The beauty of living, working and playing in the same community is close physical proximity, which allows for first-hand observation of their struggles, triumphs, hopes and fears. This, in turn, grows our empathy towards persons with mental illnesses.

It would, however, be naive to assume that this inclusive community can be built by simply changing our mindsets towards those of us with mental illness. Building an inclusive community takes a deliberate effort at the individual, communal, as well as governmental level. At the individual level, it would mean things as simple as being aware of early relapse symptoms. On a community level, grassroots organisations can look at the specific needs of the population of mentally ill. While on the governmental level, policies should look towards moving services for persons with mental illnesses into the community, instead of centralising these services in psychiatric institutions.

That being said, the person with mental illness cannot remain passive in this process. There is first a need to acknowledge that help is needed, and be willing to share what kind of help exactly. After all, the person with the mental illness knows his illness best, and there would be no better person to educate society than the sufferer himself.

Letting angst-filled teenagers remain as they are

As Singapore society works on becoming more accepting towards those with mental illnesses, a worrying trend that we have seen in other societies is that there is then a risk of the medicalisation of everyday problems. Robert Whitaker in Anatomy of an Epidemic: Magic Bullets, Psychiatric Drugs, and the Astonishing Rise of Mental Illness in America put it succinctly: “If you expand the boundaries of mental illness… and you treat the people so diagnosed with psychiatric medications, do you run the risk of turning an anger-ridden teenager into a lifelong mental patient?”

To prevent this from happening, it would be useful to have persons from different disciplines coming together to look holistically at a patient, instead of just psychiatrists making diagnoses. In diagnoses that are debatable, psychological as well as social interventions can be attempted before jumping into the pharmacological ones.   

“Just call me Chris”

That aside, there is much to look forward to. Singapore society has made strides forward in the disability sector.

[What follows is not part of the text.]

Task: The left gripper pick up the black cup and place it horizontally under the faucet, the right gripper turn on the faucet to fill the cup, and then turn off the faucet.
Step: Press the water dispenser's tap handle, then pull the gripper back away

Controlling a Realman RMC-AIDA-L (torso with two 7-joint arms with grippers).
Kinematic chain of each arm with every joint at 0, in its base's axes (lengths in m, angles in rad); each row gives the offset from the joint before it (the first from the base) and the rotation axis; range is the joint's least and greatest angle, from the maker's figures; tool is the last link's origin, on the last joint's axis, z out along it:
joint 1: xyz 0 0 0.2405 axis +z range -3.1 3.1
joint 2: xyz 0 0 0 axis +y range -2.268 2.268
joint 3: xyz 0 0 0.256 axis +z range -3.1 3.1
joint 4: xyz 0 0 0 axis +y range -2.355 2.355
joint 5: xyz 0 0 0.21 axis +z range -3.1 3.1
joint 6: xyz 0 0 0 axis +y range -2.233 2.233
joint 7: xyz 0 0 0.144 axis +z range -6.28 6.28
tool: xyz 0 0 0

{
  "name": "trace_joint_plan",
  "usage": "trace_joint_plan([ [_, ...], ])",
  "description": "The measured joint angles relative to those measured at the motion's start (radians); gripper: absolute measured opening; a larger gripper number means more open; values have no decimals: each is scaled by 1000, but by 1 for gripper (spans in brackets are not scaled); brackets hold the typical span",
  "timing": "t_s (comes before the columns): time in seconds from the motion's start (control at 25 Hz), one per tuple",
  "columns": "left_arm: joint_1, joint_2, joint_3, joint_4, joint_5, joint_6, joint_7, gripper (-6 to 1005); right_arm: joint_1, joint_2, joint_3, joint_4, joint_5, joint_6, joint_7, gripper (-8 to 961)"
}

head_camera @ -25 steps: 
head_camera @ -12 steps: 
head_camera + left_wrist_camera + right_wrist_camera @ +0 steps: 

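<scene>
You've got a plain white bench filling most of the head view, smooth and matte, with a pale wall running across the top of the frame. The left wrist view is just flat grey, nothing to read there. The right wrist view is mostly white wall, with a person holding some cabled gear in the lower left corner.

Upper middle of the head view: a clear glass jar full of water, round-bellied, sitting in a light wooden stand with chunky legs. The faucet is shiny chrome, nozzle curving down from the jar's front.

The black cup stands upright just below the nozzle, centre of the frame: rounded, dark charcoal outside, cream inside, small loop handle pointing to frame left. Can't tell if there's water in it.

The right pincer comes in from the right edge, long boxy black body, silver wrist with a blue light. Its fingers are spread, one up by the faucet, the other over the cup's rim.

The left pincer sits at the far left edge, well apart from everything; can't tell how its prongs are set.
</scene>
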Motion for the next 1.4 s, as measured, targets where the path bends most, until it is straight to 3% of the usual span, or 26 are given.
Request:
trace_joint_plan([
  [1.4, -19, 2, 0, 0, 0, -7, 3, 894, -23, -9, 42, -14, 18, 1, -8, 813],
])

The Enabling Masterplan, a five-year national road map which looks at how persons with disabilities can be empowered to reach their potential, has resulted in positive changes in education, employment, and the physical environment — thus collectively shaping a society that is increasingly sensitive to persons with disabilities. Several other initiatives such as hosting of the Paralympics have also served to cement the commitment to include persons with disabilities.

As such, I know and am hopeful that society can be caring and inclusive towards persons with mental illness. However, that change needs to start with you (yes, you — the one who’s reading this). The next time you hear of a friend, colleague or neighbour suffering from a mental illness, instead of sniggering behind his/her back, approach the person gently and start a conversation. It does not have to be about mental illness — the person, and his or her life, is more than that. Perhaps you will then no longer see him as “Chris the schizophrenic”, just “Chris”.

Joanne Chen is a social worker at the Institute of Mental Health and works with offenders with mental illnesses.